Abidinpaşa Caddesi’nin ıslak kaldırımlarına oturur, sıcak Adana akşamları
Murtaza’yı makaraya almak için, akşamı iple çekerdik. Akşam oldu mu, Murtaza
bankanın kapısında, boynunda yandan kurmalı, kocaman askılı saati, bir aşağı,
bir yukarı gidip gelirdi. Murtaza’yı gören bizim çocuklar birer ikişer köşelere
zula olur, Murtaza’nın bize arkasını dönmesini beklerdik. Murtaza tam bize
arkasını döndüğü bir sırada içimizden biri hemen öne fırlar, Murtaza’nın biraz
önce, ayağında takunyalar, başında kokartlı şapkası, kova kova sularla ve
arapsabunuyla yıkayıp şartladığı mermer merdivenlere çamurlu ayaklarıyla basar,
hızla kaçardı. Kaçanın arkasından iri ve hantal gövdesiyle Murtaza koşmaya,
bizimkileri kovalamaya başlardı. Ve biz gülmekten yerlere yatarak lambur lumbur
koşan Murtaza’nın arkasından zort çekerdik.
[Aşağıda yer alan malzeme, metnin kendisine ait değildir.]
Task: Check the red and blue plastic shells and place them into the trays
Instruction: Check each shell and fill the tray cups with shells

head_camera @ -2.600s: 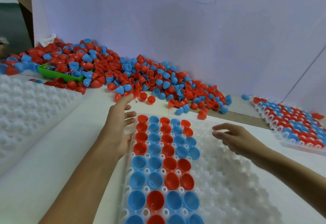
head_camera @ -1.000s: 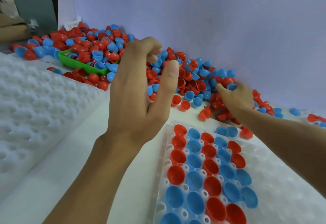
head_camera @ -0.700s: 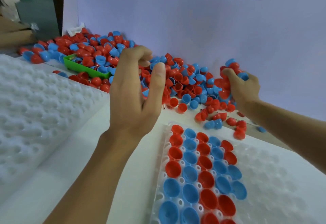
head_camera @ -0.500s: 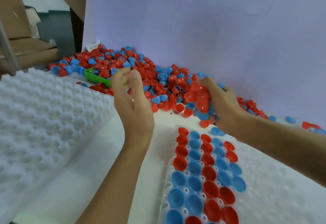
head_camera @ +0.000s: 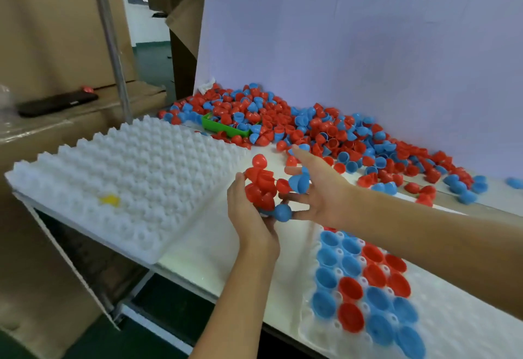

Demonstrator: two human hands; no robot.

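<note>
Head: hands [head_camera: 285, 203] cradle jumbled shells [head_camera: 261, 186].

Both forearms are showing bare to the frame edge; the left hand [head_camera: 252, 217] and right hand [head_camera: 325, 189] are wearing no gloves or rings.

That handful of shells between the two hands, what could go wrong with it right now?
The shells are heaped loosely between the left hand and the right hand; the top red one could roll off. They sit near the table edge, so a dropped shell may reach the floor.
</note>
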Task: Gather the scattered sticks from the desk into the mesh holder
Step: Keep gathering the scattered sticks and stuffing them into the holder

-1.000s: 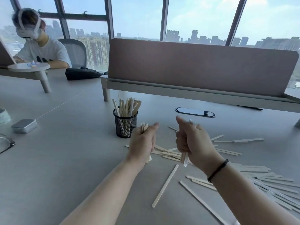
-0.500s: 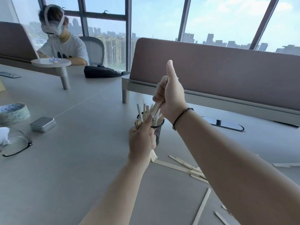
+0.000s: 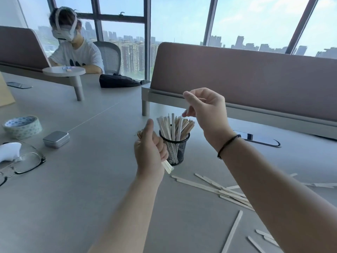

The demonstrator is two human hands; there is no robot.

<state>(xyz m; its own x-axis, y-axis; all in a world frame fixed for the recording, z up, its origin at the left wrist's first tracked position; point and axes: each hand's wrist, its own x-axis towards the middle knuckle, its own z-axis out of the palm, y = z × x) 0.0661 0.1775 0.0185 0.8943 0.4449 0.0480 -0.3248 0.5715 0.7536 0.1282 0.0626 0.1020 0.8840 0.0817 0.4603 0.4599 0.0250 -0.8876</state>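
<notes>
Far left on the desk (image 3: pixel 76 179) lie a white object (image 3: pixel 9 151) and a pair of glasses (image 3: pixel 23 164); just behind them sits a roll of patterned tape (image 3: pixel 22 126), and to its right a small metal tin (image 3: pixel 56 139); further back a person in a headset (image 3: pixel 73 52) sits at a round stand (image 3: pixel 64 71), with a black bag (image 3: pixel 118 82) lying on the desk to the right of them; toward the middle, the left hand (image 3: pixel 149 152) is raised above the desk, thumb up, fist closed round a bundle of sticks (image 3: pixel 167 166) whose pale ends poke out below the fingers and whose tops show above the fist; just beside it, on its right, the mesh holder (image 3: pixel 175 150) stands upright on the desk, already crowded with sticks leaning every way; above the holder's sticks hovers the right hand (image 3: pixel 206 110), fingers loosely curled and apart, thumb and forefinger drawn near each other, and I cannot tell whether anything is pinched there; a dark band (image 3: pixel 227 146) circles that wrist; behind runs a brown divider (image 3: pixel 246 77) with windows and a skyline beyond; a dark oval cable port (image 3: pixel 262 139) sits right of the holder; loose sticks (image 3: pixel 215 189) lie scattered on the desk in front and to the right, some crossing, partly hidden by the right forearm.
</notes>
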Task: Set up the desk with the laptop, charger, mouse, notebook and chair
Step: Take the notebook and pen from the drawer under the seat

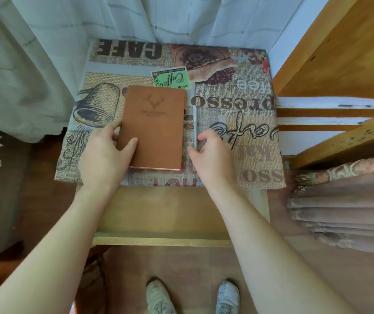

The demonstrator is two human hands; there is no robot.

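A stiff, light notebook lies on the coffee-print cloth; the left hand grips its near-left edge, the right hand apparently pinches a pen just right of it

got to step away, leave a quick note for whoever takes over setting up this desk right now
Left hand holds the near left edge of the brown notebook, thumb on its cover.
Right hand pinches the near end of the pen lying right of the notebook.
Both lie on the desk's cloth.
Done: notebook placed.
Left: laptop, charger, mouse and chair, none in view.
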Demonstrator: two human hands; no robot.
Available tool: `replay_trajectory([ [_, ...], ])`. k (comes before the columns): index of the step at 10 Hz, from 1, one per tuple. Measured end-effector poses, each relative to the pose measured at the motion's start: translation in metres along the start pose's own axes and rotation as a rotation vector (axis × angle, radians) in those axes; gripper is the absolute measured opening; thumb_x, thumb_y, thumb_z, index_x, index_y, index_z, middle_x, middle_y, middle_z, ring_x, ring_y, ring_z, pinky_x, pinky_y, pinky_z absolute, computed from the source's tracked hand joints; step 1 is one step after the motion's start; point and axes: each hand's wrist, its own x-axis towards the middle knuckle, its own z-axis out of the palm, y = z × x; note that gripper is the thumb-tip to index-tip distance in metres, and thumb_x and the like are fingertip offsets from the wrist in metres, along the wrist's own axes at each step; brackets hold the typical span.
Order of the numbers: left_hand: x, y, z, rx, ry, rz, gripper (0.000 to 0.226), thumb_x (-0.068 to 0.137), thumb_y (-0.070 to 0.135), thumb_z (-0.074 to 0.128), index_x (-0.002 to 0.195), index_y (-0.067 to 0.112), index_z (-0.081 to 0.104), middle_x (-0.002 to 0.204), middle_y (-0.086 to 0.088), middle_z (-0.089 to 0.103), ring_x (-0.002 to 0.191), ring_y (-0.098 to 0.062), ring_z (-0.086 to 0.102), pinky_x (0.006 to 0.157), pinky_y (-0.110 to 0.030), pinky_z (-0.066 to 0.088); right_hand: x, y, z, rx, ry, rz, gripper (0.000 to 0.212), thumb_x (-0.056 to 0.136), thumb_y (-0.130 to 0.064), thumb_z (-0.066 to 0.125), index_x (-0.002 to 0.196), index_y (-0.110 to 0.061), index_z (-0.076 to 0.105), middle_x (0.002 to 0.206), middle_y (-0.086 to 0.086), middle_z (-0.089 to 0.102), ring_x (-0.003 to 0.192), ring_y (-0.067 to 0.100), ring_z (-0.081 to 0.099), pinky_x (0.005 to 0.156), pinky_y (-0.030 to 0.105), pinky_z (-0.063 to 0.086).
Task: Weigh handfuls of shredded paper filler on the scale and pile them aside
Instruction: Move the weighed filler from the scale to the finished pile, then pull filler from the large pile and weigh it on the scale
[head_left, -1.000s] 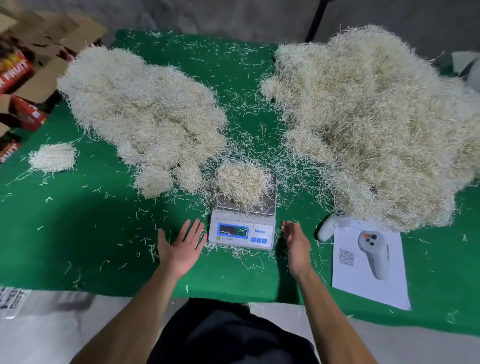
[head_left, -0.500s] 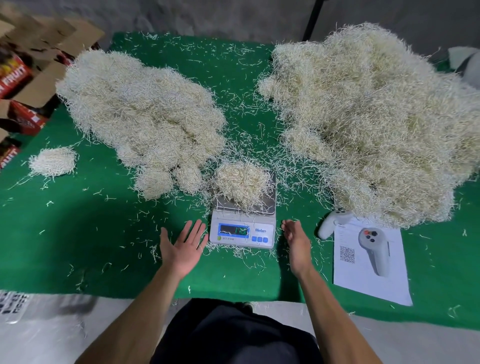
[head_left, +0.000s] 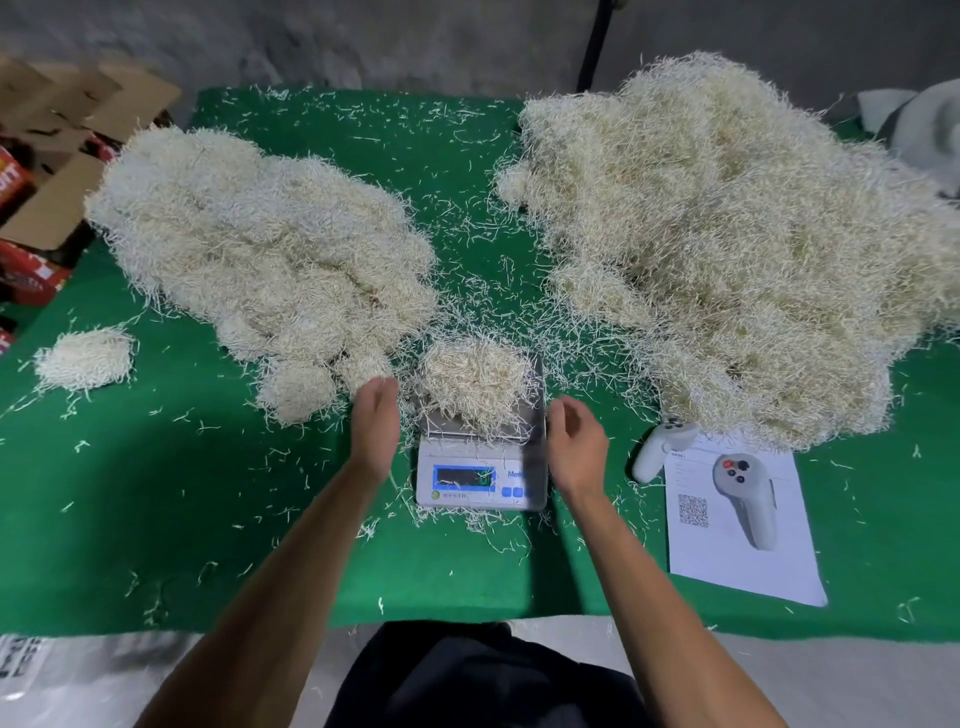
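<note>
nearest me, my left hand and right hand now flank the small white digital kitchen scale with the steel pan; a second ago they rested lower on the green felt-covered table, level with the display, palms slack; they have since slid forward and turned edge-on, one to each side of the pan; both are released and grasp nothing, the left with straight fingers, the right with fingers loosely bent; i cannot tell whether either yet touches the paper; on the pan sits the loose handful of cream shredded paper filler, unmoved; the blue display is lit but i cannot read the figure; i judge the reading is taken and the next step is to scoop this handful off; the strands are light and shed easily, so a two-sided cupping lift should lose fewer of them.

just right of the scale lie two white handheld controllers on a white printed sheet of paper with a square code; left of the scale, just beyond my left hand, spreads the flatter cream heap of clumped weighed filler, the likely destination; a small separate cream tuft sits well apart at the far left; to the right rises the taller, fluffier stock heap of cream filler; brown cardboard boxes stand past the table's left edge.
</note>
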Motion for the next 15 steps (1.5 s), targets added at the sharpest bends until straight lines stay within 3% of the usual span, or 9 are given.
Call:
replay_trajectory([
  [1,0.012,0.042,0.025,0.159,-0.116,0.105,0.045,0.099,0.06,0.049,0.137,0.035,0.05,0.117,0.014,0.059,0.087,0.006,0.054,0.077,-0.018,0.051,0.013,-0.035,0.023,0.024,-0.066,-0.055,0.034,0.105,-0.036,0.055,0.137,-0.023,0.054,0.098,-0.021,0.067,0.075,-0.006,0.068,0.063,0.014,0.056],
  [2,0.001,0.052,0.054,0.312,-0.272,0.031,0.077,0.085,0.078,0.054,0.15,0.043,0.033,0.16,0.004,0.033,0.13,-0.018,0.047,0.099,-0.04,0.04,0.023,-0.052,0.044,0.047,-0.206,0.073,0.065,0.104,-0.047,0.051,0.157,-0.014,0.031,0.126,0.002,0.065,0.1,0.01,0.07,0.082,0.028,0.059],
  [3,-0.009,0.051,0.07,0.183,-0.224,-0.01,0.099,0.079,0.079,0.063,0.158,0.035,0.021,0.167,0.0,0.019,0.149,-0.027,0.029,0.114,-0.049,0.029,0.028,-0.054,0.046,0.239,-0.32,0.097,0.047,0.104,-0.046,0.054,0.143,-0.02,0.054,0.067,-0.005,0.055,0.055,0.016,0.047,0.049,0.032,0.043],
  [4,-0.002,0.059,0.068,0.032,-0.18,-0.048,0.1,0.077,0.069,0.074,0.157,0.037,0.025,0.166,-0.002,0.021,0.147,-0.026,0.031,0.112,-0.047,0.032,0.041,-0.057,0.033,0.317,-0.438,-0.001,0.028,0.099,-0.05,0.062,0.095,-0.023,0.068,0.056,-0.006,0.044,0.048,0.017,0.034,0.045,0.031,0.032],
  [6,0.024,0.065,0.028,-0.146,-0.167,-0.247,0.12,0.047,0.069,0.09,0.149,0.034,0.037,0.153,-0.004,0.037,0.127,-0.022,0.043,0.106,-0.059,0.04,0.109,-0.07,-0.046,0.424,-0.259,0.182,0.03,0.106,-0.029,0.053,0.095,-0.004,0.064,0.073,0.005,0.055,0.054,0.011,0.054,0.053,0.026,0.052],
  [8,0.017,0.069,0.044,-0.04,-0.314,-0.262,0.13,0.04,0.076,0.088,0.15,0.043,0.028,0.16,0.008,0.026,0.123,-0.017,0.036,0.101,-0.054,0.035,0.089,-0.092,-0.024,0.117,-0.655,0.075,0.046,0.084,-0.065,0.073,0.099,-0.022,0.072,0.082,0.001,0.069,0.063,0.014,0.062,0.072,0.028,0.058],
  [12,0.025,0.089,0.084,-0.012,-0.35,-0.12,0.066,0.085,0.051,0.073,0.143,0.027,0.05,0.154,-0.01,0.042,0.132,-0.028,0.044,0.116,-0.057,0.022,0.155,-0.096,-0.042,0.396,-0.009,0.391,0.014,0.103,-0.013,0.059,0.095,-0.003,0.066,0.08,0.002,0.067,0.048,0.009,0.06,0.047,0.019,0.051],
  [13,0.011,0.094,0.063,-0.09,-0.344,-0.162,0.033,0.088,0.058,0.065,0.116,0.04,0.061,0.122,0.02,0.062,0.123,-0.014,0.05,0.094,-0.024,0.046,0.178,-0.091,-0.071,0.481,0.064,0.396,0.03,0.105,-0.01,0.053,0.125,0.01,0.06,0.077,0.006,0.061,0.055,0.011,0.061,0.054,0.019,0.052],
  [15,0.018,0.073,0.065,-0.351,-0.183,-0.402,0.075,0.067,0.071,0.069,0.128,0.029,0.056,0.154,-0.005,0.043,0.144,-0.033,0.039,0.112,-0.048,0.036,0.188,-0.067,-0.08,0.642,0.121,0.465,0.038,0.107,-0.008,0.044,0.14,0.009,0.051,0.083,0.002,0.058,0.067,0.009,0.059,0.064,0.021,0.053],
])
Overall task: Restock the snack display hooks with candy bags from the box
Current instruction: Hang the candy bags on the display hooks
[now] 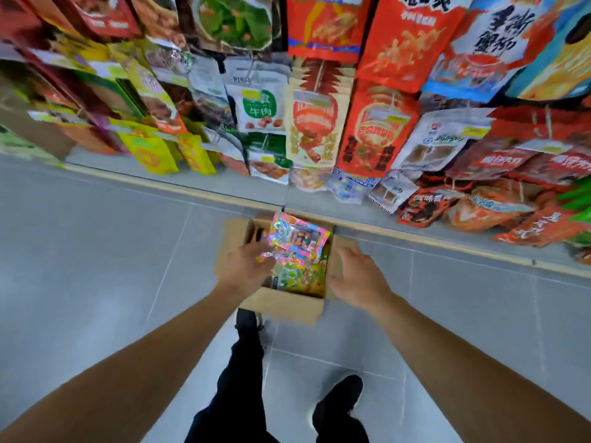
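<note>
An open cardboard box [281,303] stands on the floor below me, close to the foot of the display. Several colourful candy bags lie inside it. My left hand [244,266] grips the lower corner of a pink and multicoloured candy bag [299,235], which is tilted up out of the box. More candy bags [300,276] lie beneath it in the box. My right hand [359,276] hovers over the box's right side with its fingers spread and holds nothing.
The display [319,123] fills the upper view, packed with hanging snack bags in red, orange, green and yellow. Its grey base with a yellow edge strip [192,190] runs just behind the box. My legs and black shoes [339,401] stand on the grey tiled floor.
</note>
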`<action>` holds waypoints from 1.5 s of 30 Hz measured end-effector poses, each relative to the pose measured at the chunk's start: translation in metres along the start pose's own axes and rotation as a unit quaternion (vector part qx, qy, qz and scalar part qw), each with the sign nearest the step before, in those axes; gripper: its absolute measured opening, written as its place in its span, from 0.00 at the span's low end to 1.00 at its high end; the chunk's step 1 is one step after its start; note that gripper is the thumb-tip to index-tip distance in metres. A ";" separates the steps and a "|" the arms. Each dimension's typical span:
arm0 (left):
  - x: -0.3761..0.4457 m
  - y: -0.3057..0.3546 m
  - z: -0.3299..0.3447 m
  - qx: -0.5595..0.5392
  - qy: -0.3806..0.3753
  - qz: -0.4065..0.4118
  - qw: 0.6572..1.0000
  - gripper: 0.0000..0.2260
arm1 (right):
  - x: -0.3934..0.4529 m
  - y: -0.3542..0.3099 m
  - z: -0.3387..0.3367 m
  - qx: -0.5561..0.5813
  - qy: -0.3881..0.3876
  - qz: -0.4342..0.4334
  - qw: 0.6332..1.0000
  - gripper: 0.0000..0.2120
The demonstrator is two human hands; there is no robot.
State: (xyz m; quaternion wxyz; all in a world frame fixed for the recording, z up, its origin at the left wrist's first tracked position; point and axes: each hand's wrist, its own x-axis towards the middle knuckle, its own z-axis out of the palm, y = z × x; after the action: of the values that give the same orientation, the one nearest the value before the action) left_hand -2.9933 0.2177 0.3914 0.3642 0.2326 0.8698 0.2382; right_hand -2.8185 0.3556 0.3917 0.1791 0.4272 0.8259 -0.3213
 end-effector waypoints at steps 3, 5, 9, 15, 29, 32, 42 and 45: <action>0.034 -0.032 -0.019 -0.021 -0.015 -0.032 0.999 0.16 | 0.033 -0.037 0.023 -0.002 -0.019 0.011 1.000 0.25; 0.066 -0.054 -0.030 -0.035 -0.023 -0.049 0.998 0.18 | 0.065 -0.062 0.044 0.009 -0.030 0.020 0.999 0.27; 0.117 -0.079 -0.034 -0.055 -0.038 -0.064 0.996 0.18 | 0.110 -0.085 0.074 0.035 -0.045 0.039 0.998 0.29; 0.195 -0.124 -0.002 -0.113 -0.057 -0.128 0.984 0.18 | 0.187 -0.084 0.128 0.071 -0.071 0.078 0.992 0.32; 0.362 -0.225 0.148 -0.127 -0.090 -0.185 0.970 0.18 | 0.382 0.028 0.253 0.130 -0.060 0.156 0.977 0.31; 0.391 -0.240 0.177 -0.117 -0.095 -0.184 0.971 0.19 | 0.422 0.046 0.273 0.084 -0.020 0.137 0.987 0.31; 0.450 -0.271 0.248 -0.135 -0.088 -0.186 0.969 0.20 | 0.522 0.100 0.307 -0.073 0.087 0.042 0.993 0.24; 0.441 -0.273 0.251 -0.152 -0.085 -0.208 0.962 0.23 | 0.501 0.103 0.317 -0.085 0.108 0.014 0.990 0.14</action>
State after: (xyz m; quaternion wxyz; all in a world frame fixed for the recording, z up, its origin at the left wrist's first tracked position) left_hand -3.1457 0.3222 -0.1548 0.5093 0.0076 0.8186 0.2654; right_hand -3.0130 0.4792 -0.1641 0.1288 0.4544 0.8587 -0.1991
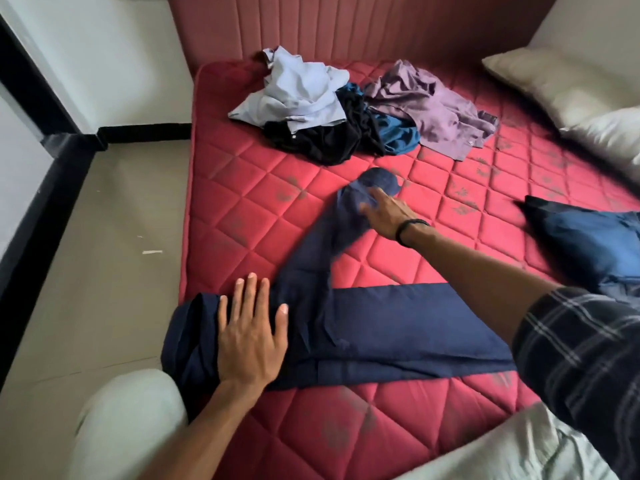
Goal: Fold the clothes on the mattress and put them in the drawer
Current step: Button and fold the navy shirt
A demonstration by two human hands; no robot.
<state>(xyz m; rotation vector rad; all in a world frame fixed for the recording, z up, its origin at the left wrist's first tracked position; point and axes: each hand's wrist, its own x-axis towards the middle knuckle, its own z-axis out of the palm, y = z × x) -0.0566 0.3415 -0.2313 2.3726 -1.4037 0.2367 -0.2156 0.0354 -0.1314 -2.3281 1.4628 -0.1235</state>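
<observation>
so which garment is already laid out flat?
The navy trousers under both hands; the light blue, black, teal and purple clothes lie crumpled in the pile behind.

The red quilted fabric mattress [263, 188] has a matt cover stitched in diamonds, with a faded grey print. The navy blue cloth trousers [398, 327] look smooth and matt. The crumpled pale blue shirt [298, 95] and mauve shirt [433, 105] are thin woven cloth. The pink padded headboard [346, 26] is ribbed upholstery. The beige floor [114, 237] looks smooth, faintly glossy.
</observation>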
Çekilen zortlar, atılan kahkahalar
o günler bibim sessiz caddeye yayılan sıcak gürültümüzdü.
Günlerden bir gün, bizim
çocuklardan biri kitapçı İbrahim Gezginci’nin vitrininden sizin Murtaza’yı
alır, okur. Ve Murtaza, küçük bir cep kitabı olarak elden ele dolaşmaya başlar.
Ve biz, sizin yazdığınız Murtaza’nın, bizim Murtaza olduğu üzerine ileri geri
konuşmaya başladık. Kimimiz roman kahramanı Murtaza’nın bizim Murtaza olduğunu söyledi.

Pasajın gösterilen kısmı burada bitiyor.